## [ASSIGNMENT]
The lines you should transcribe are those from the one containing "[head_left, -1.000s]" to the end of the listing below, exactly, with pictures left out.

## [DATA]
- - - - -
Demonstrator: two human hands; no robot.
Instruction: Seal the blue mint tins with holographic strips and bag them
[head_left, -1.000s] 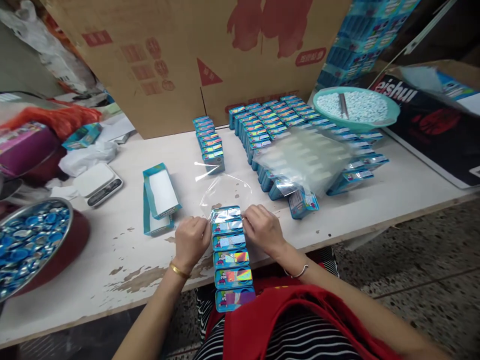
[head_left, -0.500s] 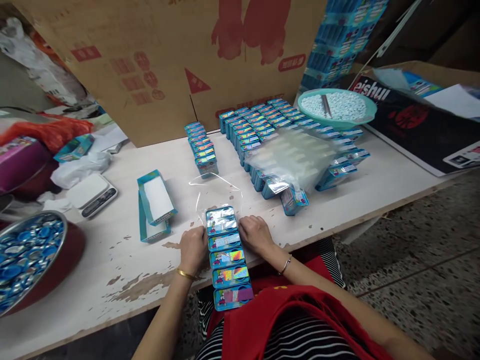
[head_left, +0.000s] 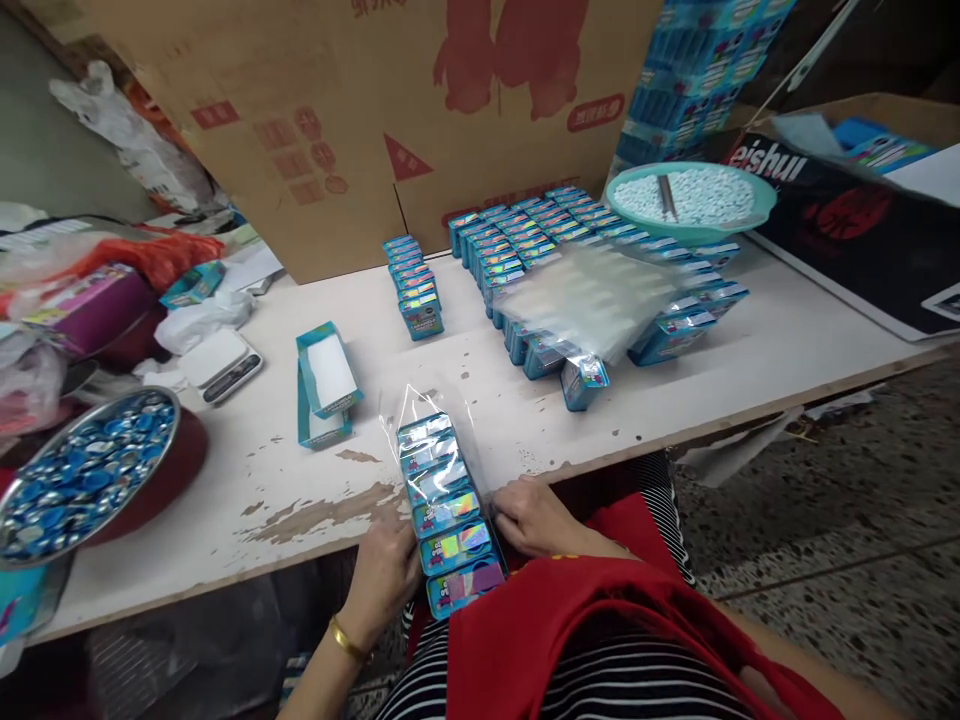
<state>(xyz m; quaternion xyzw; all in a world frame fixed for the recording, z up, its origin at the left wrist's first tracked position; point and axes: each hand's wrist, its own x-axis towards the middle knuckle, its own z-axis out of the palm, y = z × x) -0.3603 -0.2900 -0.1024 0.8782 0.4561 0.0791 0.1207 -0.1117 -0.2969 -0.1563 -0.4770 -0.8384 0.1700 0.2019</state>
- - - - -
## [SOLUTION TO THE EXERCISE]
[head_left, -1.000s] 
[head_left, -0.500s] 
[head_left, +0.000s] 
<state>(xyz m; quaternion xyzw; all in a world frame fixed for the recording, z up, its origin at the left wrist's first tracked position; point and axes: each hand's wrist, its own x-axis towards the middle knuckle, its own z-axis out of the palm, y = z × x) -0.3603 -0.2900 -0.1024 0.8782 0.4561 0.0791 0.1207 -0.1117 -0.2969 -0.1563 -0.4770 -0.8384 0.1700 0.2019</state>

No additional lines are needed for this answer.